Science is a surefire way to counter stigma, and Gillman dishes out a sampling of current research into the connections between medicinal cannabis and improved health. One example among many is cannabidiol (CBD), one of the plant’s chemical compounds (known collectively as cannabinoids) and its treatment of conditions including epilepsy, arthritis, and schizophrenia. Crucially, CBD is non-psychoactive—unlike another major compound, tetrahydrocannabinol (THC). Specific medicinal strains, as well as preparation techniques, can boost CBD while cancelling THC. “A lot of people don’t realize that they don’t have to worry about getting high,” says Gillman.
“I was banned from Facebook … There’s still a segment of this community that vilifies this plant.”

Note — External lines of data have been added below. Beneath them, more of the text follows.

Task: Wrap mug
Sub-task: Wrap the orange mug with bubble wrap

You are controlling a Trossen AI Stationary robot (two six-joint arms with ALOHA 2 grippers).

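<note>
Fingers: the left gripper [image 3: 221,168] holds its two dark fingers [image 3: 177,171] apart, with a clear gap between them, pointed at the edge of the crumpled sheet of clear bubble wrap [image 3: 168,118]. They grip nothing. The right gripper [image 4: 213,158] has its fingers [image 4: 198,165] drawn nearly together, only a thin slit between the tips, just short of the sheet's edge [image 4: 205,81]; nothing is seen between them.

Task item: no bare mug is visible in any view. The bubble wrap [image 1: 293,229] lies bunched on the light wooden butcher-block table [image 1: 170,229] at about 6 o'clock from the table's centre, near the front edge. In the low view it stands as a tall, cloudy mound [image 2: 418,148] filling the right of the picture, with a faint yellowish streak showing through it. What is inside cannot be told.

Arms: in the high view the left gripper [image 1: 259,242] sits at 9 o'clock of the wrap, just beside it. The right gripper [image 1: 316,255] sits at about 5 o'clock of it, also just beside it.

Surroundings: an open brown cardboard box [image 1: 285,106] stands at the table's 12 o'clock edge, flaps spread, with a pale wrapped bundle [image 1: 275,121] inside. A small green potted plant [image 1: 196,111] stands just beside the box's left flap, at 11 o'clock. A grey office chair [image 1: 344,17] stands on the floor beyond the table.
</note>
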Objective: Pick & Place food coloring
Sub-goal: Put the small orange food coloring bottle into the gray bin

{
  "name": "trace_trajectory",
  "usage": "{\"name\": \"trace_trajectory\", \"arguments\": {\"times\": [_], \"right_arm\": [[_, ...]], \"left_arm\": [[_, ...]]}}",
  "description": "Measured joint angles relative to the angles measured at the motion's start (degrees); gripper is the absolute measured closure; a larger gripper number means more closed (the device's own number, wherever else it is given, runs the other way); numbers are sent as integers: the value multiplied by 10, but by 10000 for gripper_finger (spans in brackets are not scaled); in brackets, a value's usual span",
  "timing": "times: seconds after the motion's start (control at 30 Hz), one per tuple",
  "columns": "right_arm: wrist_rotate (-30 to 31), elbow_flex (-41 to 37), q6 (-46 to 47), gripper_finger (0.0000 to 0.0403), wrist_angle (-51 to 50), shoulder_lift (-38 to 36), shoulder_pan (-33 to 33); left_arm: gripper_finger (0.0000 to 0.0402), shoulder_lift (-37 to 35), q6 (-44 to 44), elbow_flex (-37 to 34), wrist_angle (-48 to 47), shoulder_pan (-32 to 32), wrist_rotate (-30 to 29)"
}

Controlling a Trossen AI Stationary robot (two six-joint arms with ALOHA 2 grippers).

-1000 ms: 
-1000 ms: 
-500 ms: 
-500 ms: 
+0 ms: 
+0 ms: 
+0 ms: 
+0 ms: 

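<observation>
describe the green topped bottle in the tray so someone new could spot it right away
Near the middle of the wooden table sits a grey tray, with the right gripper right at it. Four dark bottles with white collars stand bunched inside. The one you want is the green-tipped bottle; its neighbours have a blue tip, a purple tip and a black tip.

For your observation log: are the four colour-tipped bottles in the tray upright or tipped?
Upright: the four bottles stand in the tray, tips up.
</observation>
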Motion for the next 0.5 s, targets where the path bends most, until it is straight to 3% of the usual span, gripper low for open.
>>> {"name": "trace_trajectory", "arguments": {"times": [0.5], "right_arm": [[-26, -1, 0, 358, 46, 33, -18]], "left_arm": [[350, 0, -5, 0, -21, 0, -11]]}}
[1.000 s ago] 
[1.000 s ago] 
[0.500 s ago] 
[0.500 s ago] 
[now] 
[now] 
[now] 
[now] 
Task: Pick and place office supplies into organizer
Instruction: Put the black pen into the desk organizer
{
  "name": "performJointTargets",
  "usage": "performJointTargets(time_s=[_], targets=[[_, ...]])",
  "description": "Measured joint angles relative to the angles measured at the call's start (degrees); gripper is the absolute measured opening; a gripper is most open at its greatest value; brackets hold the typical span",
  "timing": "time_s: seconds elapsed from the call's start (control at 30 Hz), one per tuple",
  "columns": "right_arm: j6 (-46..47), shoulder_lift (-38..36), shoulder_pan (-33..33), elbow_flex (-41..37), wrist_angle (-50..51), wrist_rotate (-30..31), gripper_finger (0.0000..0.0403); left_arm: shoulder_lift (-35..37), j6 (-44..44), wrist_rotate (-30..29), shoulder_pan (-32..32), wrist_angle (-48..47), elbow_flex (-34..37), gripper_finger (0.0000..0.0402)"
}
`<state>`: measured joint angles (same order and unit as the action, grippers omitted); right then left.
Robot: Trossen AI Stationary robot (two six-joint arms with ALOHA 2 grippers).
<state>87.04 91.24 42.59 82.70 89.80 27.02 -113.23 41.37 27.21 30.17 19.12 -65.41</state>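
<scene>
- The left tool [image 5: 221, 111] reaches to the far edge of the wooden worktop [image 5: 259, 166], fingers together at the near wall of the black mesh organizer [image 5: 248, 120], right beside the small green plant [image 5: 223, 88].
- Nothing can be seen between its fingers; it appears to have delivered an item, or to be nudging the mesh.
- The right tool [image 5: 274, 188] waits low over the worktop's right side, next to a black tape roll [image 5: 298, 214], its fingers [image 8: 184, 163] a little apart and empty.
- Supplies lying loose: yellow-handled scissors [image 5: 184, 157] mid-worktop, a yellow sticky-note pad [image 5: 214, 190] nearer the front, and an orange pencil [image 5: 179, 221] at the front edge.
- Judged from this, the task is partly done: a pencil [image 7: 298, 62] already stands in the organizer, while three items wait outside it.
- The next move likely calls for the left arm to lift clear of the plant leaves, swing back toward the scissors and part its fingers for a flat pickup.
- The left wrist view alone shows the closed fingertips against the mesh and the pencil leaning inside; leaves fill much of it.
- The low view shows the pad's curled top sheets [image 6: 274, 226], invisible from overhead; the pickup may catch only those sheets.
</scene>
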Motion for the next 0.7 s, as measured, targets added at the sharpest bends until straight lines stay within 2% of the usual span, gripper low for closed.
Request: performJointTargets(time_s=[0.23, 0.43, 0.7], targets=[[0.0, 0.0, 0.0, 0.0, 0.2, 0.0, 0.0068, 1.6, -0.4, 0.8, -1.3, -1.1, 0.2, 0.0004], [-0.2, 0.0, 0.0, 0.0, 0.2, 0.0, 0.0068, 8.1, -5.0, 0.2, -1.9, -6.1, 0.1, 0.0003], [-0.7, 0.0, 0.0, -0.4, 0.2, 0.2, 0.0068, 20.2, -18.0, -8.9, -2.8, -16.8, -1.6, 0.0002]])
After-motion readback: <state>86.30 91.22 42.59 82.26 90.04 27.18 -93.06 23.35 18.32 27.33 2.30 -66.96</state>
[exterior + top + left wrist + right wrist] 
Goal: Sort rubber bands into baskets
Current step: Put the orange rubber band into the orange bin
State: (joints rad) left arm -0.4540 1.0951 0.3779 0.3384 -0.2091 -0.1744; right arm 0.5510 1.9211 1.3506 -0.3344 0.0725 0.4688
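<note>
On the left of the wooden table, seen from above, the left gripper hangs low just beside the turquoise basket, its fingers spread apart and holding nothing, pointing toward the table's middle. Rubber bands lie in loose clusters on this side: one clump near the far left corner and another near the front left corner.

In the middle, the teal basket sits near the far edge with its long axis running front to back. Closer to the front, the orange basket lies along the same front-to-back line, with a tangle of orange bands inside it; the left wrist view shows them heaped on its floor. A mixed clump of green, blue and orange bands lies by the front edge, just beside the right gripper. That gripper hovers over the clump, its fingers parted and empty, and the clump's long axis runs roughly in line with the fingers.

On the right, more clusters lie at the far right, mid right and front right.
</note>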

Near the end of his lecture Gillman calls over Rob Mahy, a Gandalf-like man standing at the Coffee Bar. Mahy and colleagues hold a workshop at The Barn on the second Saturday of each month on how to make medicinal cannabis-infused glycerine tincture, and vegan butter. Mahy’s journey, like Gillman’s, began when he confronted his own health issues. After breaking his back in 2000, Mahy (a master carpenter by trade) found himself unable to function on his doctor-prescribed cocktail of opioids and other pills. “I went to my doctor one day and said ‘I’m not taking any more of these. They’re killing my guts. I’m not sleeping.’” His doctor said that if Mahy wouldn’t take opioids for his pain, he couldn’t help him. “So I became my own primary caregiver. And that’s what we’re trying to tell you. You have to take charge of this yourself.”
After his friend Gary Pallister introduced him to homemade tincture, Mahy began treatment and eventually weaned himself off opioid medication. Today he is in good health and eager to help others experiencing chronic pain and other debilitating conditions.
In search of safe and effective ways to ingest his new medicine, Mahy consulted with Israeli chemist and cannabis researcher Dr. Raphael Mechoulam. “With the help of Dr. Raphael, we’ve tried to work out the chemistry of our tinctures,” says Mahy, explaining that his low-heat preparation keeps THC very low while maximizing other beneficial cannabinoids. “What we do is gentle, gentle, gentle. We keep the temperatures under 185°C, the decarbonization point—that’s when the cells start to change. It’s basic alchemy. We can keep the THC levels around 10 percent. And we get twice as many healers in our tincture.”
Mahy points out that cannabis is a remedy so ancient that its use predates recorded history. Mainstream society is just now rediscovering its curative properties with the help of people like Mahy. “We started this by going back five thousand years.”